**About this exercise**
Each line below is to be repeated exactly; any picture is to be left out.

**Recorded data**
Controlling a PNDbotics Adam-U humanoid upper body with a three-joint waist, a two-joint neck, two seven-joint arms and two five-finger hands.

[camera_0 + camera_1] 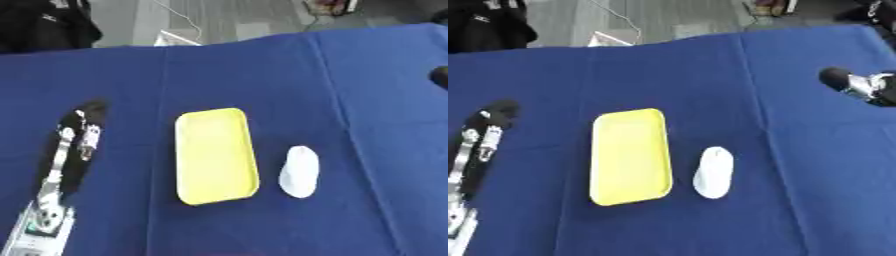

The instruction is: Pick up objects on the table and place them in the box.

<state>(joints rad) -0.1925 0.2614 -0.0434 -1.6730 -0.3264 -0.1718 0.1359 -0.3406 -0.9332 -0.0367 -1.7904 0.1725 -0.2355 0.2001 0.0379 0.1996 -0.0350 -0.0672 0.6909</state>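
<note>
Bare blue table cloth (pixel 262 70) is lying open across the upper half of the frame. In the centre, a yellow tray (pixel 216 156) and a white oval object (pixel 299 171) are sitting just apart, leaving only a narrow strip between them. The left hand (pixel 77 145) is occupying the lower left.

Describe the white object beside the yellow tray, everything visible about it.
The white object is a smooth, rounded oval, shaped like a computer mouse, with a plain, slightly glossy surface that looks like plastic. It lies flat on the blue tablecloth, its long axis running roughly toward and away from the robot. It sits just right of the yellow tray, apart from it. Nothing but the cloth touches it.
</note>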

**Answer box**
Controlling a PNDbotics Adam-U humanoid upper body with a three-joint waist, a two-joint neck, two seven-joint arms and two five-finger hands.

[camera_0 + camera_1] 

The instruction is: Pick up objects on the table and place them in the box.

<state>(joints rad) -0.1925 0.2614 -0.0434 -1.6730 -0.3264 -0.1718 0.1359 -0.3406 -0.9332 -0.0367 -1.7904 0.1725 -0.2355 0.2001 0.0379 0.1996 -0.0350 -0.0672 0.6909</state>
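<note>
Bare blue table cloth (pixel 262 70) is lying open across the upper half of the frame. In the centre, a yellow tray (pixel 216 156) and a white oval object (pixel 299 171) are sitting just apart, leaving only a narrow strip between them. The left hand (pixel 77 145) is occupying the lower left.

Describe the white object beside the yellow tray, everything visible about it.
The white object is a smooth, rounded oval, shaped like a computer mouse, with a plain, slightly glossy surface that looks like plastic. It lies flat on the blue tablecloth, its long axis running roughly toward and away from the robot. It sits just right of the yellow tray, apart from it. Nothing but the cloth touches it.
</note>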

What this exercise required has been given in full.